Your house would be near a cluster of sleeping rooms and would have a password entry since keys are not going to work. Clusters of sleeping rooms are at least 5 miles apart and probably need some excellent public transit options. That is probably the hardest part of making a city and is probably going to have assigned sleep times to help allow reuse. People would be assigned to these facilities based on age, gender, physical condition and so forth so you keep a similar body at least.
There would be numerous government centers that would give you a daily ID after you give a password so you can have an identity and legal agreements based on that. You have to show it to get into your job and you have to put its info into your phone to receive calls.
There will be huge penalties for sleeping in random places or at random times, as that threatens the system.
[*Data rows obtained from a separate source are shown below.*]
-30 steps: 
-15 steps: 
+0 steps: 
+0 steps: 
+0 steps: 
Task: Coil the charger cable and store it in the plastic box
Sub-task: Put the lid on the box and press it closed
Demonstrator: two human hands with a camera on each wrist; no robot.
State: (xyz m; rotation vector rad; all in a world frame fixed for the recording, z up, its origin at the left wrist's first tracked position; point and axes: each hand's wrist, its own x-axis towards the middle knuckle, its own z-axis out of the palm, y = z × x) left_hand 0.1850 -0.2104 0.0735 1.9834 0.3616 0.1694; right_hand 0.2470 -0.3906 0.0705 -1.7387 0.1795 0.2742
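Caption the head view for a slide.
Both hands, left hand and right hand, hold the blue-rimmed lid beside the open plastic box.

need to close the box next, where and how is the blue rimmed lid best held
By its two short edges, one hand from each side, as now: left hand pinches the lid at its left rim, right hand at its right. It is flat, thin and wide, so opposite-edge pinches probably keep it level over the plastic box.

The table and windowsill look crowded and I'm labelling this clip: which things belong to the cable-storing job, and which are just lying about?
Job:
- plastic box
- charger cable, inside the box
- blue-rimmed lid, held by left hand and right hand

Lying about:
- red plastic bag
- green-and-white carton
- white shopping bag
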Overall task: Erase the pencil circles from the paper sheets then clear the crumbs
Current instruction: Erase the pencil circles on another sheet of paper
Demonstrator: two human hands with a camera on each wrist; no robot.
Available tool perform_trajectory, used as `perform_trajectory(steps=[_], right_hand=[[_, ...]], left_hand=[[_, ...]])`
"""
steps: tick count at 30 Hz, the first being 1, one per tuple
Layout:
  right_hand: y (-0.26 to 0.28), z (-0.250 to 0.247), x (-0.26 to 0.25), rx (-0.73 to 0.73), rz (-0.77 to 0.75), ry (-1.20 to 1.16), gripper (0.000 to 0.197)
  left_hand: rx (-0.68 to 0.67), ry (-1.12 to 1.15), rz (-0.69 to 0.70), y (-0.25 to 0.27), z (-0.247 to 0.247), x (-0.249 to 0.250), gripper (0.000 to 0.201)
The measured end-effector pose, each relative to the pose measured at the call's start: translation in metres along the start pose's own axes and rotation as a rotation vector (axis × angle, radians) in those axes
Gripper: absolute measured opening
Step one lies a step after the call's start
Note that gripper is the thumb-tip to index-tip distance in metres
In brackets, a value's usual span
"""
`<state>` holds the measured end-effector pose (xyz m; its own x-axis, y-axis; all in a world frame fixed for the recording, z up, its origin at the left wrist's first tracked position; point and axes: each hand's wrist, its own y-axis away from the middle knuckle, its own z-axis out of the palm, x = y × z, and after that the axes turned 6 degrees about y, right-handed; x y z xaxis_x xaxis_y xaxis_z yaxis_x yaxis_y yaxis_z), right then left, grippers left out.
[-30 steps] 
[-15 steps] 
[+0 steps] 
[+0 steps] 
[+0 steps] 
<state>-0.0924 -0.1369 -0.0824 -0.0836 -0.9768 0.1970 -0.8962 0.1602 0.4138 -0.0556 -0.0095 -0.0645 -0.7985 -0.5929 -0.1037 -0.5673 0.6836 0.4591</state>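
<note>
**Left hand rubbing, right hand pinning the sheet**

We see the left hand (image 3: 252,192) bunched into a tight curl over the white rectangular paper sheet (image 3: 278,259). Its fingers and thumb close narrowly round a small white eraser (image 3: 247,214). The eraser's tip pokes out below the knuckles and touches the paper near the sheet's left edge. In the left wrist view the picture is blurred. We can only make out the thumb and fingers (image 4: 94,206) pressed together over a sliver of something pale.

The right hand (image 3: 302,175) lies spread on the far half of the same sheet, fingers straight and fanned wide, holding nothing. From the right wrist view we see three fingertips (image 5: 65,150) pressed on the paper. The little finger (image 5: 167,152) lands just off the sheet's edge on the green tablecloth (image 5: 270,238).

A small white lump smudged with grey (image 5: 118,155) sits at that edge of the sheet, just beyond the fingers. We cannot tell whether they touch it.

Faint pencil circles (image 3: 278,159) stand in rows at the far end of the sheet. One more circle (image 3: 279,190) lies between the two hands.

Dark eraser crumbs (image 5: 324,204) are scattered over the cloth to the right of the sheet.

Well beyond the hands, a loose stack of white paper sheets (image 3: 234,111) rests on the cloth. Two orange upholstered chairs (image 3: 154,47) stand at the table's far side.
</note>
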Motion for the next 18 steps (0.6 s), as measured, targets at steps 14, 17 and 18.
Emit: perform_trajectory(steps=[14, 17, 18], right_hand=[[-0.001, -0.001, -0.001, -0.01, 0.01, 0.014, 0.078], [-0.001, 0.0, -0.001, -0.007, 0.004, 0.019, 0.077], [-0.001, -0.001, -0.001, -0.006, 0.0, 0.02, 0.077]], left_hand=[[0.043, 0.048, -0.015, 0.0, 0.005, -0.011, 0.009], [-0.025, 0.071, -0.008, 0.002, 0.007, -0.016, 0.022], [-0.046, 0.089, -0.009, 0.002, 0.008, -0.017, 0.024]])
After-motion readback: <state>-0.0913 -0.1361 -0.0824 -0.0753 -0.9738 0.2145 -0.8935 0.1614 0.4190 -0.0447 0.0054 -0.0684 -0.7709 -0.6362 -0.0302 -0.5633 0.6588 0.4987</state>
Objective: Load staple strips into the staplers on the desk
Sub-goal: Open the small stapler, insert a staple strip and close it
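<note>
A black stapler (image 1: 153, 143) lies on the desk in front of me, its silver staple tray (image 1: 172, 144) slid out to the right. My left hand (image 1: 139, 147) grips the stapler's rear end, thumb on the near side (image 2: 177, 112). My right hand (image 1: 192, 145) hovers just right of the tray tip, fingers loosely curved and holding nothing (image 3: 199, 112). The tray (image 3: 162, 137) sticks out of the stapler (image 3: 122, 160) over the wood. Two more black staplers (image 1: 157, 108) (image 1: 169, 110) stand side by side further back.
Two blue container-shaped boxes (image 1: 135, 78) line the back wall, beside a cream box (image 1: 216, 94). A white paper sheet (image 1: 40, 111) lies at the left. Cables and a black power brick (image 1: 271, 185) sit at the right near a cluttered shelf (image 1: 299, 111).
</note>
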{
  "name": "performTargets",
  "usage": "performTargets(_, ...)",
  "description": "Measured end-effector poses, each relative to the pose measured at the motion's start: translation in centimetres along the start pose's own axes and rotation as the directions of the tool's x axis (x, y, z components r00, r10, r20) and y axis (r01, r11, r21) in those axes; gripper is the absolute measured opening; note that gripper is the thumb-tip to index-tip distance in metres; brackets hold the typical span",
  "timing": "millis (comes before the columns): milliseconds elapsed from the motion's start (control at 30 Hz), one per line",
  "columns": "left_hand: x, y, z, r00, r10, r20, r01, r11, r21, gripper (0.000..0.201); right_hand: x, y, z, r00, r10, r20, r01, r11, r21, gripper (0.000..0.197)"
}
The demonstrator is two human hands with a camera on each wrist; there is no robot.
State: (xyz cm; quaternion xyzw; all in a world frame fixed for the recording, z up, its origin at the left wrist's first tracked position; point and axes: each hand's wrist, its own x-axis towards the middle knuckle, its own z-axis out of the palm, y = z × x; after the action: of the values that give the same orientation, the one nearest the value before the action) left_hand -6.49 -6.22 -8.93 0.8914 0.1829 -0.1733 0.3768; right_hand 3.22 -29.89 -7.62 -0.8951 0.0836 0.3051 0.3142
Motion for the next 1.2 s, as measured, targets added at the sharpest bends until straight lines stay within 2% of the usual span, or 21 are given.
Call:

Children will be communal. Since no one really has DNA that is theirs and letting children swap with adults would be a disaster children will be raised in group facilities that are at least 5 miles away from any other places people might sleep. Being a parent will be a job like any other since little kids keep swapping around getting attached to any single one is harder.
Prison could simply be being stuck in disabled bodies, no matter how evil you are if you are paralyzed you aren't going to do much damage.
Coffee and other stimulants are practically mandatory if you are feeling tired while out and about so they will possibly be government dispensed. Health care is also going to be communal since one person's illness is now literally everyone's problem.
Immortality is possible and that changes things a lot. An old person just needs to set it up so they sleep with young people and boom they are young again. This could be the worst crime possible or a totally legal thing that's expensive but either way it would allow all kinds of radical changes to the world. Either way these cities could possibly have the same people in charge forever and that could help with stabilizing things against the chaos this causes.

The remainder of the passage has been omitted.